The problem:
Check every line of the data and copy the ones where "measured" appears.

Dataset excerpt:
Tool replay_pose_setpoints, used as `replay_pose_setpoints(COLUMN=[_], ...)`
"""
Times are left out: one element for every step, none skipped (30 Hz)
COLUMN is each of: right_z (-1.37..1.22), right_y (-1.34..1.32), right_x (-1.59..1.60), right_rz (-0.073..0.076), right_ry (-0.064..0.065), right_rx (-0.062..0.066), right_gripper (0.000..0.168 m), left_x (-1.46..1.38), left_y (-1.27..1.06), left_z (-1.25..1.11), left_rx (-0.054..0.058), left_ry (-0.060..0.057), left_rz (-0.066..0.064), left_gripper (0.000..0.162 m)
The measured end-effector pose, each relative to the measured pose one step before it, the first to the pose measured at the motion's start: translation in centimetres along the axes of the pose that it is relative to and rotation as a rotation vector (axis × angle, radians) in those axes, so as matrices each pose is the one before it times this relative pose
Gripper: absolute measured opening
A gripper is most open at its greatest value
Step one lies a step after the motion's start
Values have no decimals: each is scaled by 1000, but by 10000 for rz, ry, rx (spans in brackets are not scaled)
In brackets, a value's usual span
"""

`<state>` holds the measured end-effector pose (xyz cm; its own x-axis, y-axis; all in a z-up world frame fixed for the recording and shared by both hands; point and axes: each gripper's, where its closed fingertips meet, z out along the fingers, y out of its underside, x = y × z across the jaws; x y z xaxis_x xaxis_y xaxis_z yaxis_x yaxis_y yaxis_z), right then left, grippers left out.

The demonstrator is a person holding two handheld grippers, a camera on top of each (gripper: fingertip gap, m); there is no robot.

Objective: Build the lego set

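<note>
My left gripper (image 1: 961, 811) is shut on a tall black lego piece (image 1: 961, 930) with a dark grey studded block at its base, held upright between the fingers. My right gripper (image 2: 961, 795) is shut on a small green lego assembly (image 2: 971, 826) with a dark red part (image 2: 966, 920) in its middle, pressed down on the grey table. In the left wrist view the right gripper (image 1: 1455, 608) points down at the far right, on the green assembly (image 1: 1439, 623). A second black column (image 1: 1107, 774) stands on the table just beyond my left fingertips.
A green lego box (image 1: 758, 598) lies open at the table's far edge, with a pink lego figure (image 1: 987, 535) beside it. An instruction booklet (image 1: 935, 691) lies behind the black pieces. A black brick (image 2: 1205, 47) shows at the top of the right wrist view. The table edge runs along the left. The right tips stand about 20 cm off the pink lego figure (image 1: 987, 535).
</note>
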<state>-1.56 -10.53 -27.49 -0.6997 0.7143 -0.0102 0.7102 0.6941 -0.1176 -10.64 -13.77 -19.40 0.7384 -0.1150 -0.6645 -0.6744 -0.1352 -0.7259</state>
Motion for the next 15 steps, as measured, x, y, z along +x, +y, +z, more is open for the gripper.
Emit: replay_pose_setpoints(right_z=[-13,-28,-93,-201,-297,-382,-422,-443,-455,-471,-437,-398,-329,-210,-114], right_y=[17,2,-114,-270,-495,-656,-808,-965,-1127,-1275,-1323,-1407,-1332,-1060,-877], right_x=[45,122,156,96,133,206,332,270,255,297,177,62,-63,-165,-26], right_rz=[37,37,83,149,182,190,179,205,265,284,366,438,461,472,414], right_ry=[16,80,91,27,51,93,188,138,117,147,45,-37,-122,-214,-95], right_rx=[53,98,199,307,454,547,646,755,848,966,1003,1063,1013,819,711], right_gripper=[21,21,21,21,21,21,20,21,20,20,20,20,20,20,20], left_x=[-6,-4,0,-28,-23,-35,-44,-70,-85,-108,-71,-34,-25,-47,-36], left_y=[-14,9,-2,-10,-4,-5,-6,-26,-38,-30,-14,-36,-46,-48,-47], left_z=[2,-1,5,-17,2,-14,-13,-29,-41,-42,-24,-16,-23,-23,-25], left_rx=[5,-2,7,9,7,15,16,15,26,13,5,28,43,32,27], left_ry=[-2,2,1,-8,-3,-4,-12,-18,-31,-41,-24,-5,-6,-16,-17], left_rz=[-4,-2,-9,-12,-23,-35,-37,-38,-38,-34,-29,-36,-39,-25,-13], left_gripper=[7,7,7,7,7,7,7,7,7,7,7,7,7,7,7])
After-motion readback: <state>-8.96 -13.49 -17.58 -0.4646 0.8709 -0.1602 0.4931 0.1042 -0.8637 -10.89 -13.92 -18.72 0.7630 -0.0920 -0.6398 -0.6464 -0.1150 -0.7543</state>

Answer for this exercise:
The measured end-effector pose, each relative to the measured pose one step before it, the first to the pose measured at the motion's start: translation in centimetres along the axes of the pose that it is relative to and rotation as a rotation vector (axis × angle, radians) in those axes, so as matrices each pose is the one before it times this relative pose
Gripper: absolute measured opening
`<state>` holds the measured end-effector pose (xyz cm; its own x-axis, y-axis; all in a z-up world frame fixed for the recording and shared by both hands; point and axes: each gripper's, where its closed fingertips meet, z out along the fingers, y out of its underside, x = y × z across the jaws; x y z xaxis_x xaxis_y xaxis_z yaxis_x yaxis_y yaxis_z), right then left, grippers left out.
Motion for the next 15 steps, as measured, x, y, z along +x, +y, +z, more is open for the gripper.

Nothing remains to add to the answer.